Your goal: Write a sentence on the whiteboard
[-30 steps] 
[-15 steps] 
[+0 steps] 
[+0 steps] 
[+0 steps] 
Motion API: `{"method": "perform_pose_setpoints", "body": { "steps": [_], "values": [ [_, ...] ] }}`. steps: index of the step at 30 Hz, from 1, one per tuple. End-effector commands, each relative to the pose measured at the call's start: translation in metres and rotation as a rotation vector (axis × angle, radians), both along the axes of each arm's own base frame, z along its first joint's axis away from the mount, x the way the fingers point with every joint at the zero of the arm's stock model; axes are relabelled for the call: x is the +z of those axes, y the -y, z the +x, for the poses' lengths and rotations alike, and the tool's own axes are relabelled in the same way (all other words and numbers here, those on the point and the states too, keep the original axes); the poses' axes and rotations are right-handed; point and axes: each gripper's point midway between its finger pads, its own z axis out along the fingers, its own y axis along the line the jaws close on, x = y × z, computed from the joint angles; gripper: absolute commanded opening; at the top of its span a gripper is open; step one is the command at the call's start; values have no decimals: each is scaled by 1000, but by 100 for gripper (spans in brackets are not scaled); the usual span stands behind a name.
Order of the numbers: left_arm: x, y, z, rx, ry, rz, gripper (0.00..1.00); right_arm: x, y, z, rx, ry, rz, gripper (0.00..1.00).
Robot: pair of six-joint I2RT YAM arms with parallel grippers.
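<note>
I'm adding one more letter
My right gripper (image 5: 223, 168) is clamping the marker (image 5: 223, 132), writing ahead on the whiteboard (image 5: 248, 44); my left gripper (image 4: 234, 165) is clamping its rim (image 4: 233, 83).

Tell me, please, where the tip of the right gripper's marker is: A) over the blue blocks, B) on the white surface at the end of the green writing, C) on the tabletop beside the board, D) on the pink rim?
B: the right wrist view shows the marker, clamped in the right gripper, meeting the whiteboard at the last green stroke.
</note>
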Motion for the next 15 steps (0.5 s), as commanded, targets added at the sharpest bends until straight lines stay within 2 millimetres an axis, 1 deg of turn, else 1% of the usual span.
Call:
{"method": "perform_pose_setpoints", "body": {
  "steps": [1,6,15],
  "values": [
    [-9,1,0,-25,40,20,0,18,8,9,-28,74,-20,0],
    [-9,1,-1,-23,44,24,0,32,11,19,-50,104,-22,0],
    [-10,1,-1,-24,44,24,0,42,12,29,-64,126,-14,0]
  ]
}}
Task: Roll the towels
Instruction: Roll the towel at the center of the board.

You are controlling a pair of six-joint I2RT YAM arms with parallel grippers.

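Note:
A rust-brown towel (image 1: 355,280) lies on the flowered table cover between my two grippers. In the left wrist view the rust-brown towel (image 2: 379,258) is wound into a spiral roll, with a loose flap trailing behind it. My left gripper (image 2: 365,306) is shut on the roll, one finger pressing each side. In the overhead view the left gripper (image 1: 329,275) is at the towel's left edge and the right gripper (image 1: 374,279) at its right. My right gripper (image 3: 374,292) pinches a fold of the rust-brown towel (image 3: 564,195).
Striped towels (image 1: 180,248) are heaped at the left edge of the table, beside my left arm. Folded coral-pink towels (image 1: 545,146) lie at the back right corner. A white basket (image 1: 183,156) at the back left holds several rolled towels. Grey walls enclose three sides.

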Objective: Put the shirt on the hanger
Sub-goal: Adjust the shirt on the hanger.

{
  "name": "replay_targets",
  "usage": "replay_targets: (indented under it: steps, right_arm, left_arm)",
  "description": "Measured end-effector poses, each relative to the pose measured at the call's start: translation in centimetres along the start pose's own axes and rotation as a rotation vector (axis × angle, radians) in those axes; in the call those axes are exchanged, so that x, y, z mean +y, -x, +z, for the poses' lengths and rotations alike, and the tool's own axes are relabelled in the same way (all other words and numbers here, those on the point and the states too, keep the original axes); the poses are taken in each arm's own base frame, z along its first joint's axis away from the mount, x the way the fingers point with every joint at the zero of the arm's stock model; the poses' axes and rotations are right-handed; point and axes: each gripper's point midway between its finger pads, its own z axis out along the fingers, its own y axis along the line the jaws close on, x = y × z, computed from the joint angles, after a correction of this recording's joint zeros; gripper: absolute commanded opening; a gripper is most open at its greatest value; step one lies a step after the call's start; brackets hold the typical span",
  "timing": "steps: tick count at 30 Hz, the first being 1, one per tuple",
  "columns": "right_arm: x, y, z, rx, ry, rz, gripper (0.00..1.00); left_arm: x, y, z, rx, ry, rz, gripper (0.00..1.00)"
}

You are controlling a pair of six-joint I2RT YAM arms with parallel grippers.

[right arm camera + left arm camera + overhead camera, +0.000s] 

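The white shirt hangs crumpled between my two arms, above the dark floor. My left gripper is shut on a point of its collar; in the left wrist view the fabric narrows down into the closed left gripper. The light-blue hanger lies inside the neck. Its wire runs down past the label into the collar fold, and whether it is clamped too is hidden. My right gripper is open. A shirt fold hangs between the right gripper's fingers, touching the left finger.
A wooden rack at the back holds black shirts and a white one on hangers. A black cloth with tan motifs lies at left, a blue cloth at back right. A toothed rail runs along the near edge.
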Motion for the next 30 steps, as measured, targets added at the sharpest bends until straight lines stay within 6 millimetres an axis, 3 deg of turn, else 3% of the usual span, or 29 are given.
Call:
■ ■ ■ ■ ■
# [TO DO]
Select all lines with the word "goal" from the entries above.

# [ANSWER AREA]
Your goal: Write a sentence on the whiteboard
Sub-goal: Adjust the shirt on the hanger.

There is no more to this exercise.